Billy Goats Gruff’s debut CD, Hands on Ewe, sold out in less than a month. Instead of pressing more copies, the band accepted an invitation from Sacramento producer Pat Olguin (Black Eyed Peas, Papa Roach and Deftones) to re-record the CD at his Velvet Tone Studio.
McMurphy is animated onstage; he can’t stand still while he plays, beating his 1969 Fender Jazz bass like a mule. “That thing is a workhorse,” he said. “I find that there is a reason why some basses are beat up—because they sound good and play good. I’ve had immaculate vintage pieces that had no scratches on them, and they sounded terrible.”

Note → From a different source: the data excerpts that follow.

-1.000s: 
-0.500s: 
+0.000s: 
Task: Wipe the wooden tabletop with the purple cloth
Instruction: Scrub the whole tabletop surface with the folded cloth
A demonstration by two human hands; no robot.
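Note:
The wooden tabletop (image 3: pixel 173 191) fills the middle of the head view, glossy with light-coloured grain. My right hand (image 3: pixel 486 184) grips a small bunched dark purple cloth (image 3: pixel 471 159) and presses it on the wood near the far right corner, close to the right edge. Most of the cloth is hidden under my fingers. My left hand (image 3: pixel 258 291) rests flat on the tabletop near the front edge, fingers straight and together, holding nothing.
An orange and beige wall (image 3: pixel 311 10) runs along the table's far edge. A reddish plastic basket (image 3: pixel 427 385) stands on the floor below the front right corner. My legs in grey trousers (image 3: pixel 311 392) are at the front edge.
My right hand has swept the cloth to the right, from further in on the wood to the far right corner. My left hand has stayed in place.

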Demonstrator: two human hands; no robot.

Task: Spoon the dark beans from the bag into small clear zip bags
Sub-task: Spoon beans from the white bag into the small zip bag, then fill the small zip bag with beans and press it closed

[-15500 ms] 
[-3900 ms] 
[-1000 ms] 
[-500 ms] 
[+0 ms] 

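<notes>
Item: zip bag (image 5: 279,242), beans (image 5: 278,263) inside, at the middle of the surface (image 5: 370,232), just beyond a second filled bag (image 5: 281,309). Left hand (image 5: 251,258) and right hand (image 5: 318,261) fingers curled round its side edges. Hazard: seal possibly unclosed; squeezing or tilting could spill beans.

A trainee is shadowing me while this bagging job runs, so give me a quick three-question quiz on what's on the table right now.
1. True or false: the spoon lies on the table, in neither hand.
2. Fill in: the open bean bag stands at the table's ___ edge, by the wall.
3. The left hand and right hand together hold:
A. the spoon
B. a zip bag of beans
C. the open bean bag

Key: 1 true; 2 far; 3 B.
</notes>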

The bassist smashes it into whatever’s convenient and into some things that aren’t—like his head. “I’ve seen him come home from gigs,” said Haggard, “smiling like a kindergarten kid who got his first graham cracker in math, with lacerations across his forehead. We measured the cuts to his bass strings, and they were actually from him slamming the bass on his head.”
Friendship holds this band together, especially the friendship between Haggard and McMurphy. “I had done the whole ’80s thing,” Haggard lamented. “I ended up playing with a band called I.C.U., which was some of the original members of Steel Breeze. I got so hooked on blow that I started selling my guitars for drugs.”
“Should this go in the interview?” Benbrook interjected.
“If this goes in there,” Haggard answered, “then maybe some kid is going to read this thing and is going to understand that music is more important than drugs, because it is. We’d play gigs where they’d pay you half in money and half in blow. Basically, Nino saved my life. One day, Nino walked up to me and said, ‘Hey, I have a money-making opportunity for you.’ Now, I had sold all my gear. I had given up on getting a record deal. I had given up on music. I was done. And that’s how I got out of drugs. Nino told me that he had a band called Juan Ton Ton and they had a show in a week. I said, ‘Give me a tape.’ I listened to that tape day in and day out—didn’t pick up a guitar. So, we played this gig at the Press Club, and I had so much fucking fun. This guy got me back into playing. Nino saved my life.”
“He showed up with long hair and spandex,” said McMurphy. “I thought, ‘I ain’t hanging out with a guy like that!’”
“Nino is my best friend in the fucking world,” replied Haggard. “He is the nuttiest motherfucker that you’ll ever meet, but if your back is against the wall, he’s there. If something is wrong, he’s there. If you have a problem with a woman, he’s there. If your genitals are small and you want an enlargement, he’s going to support you to get that penile implant to make it bigger.”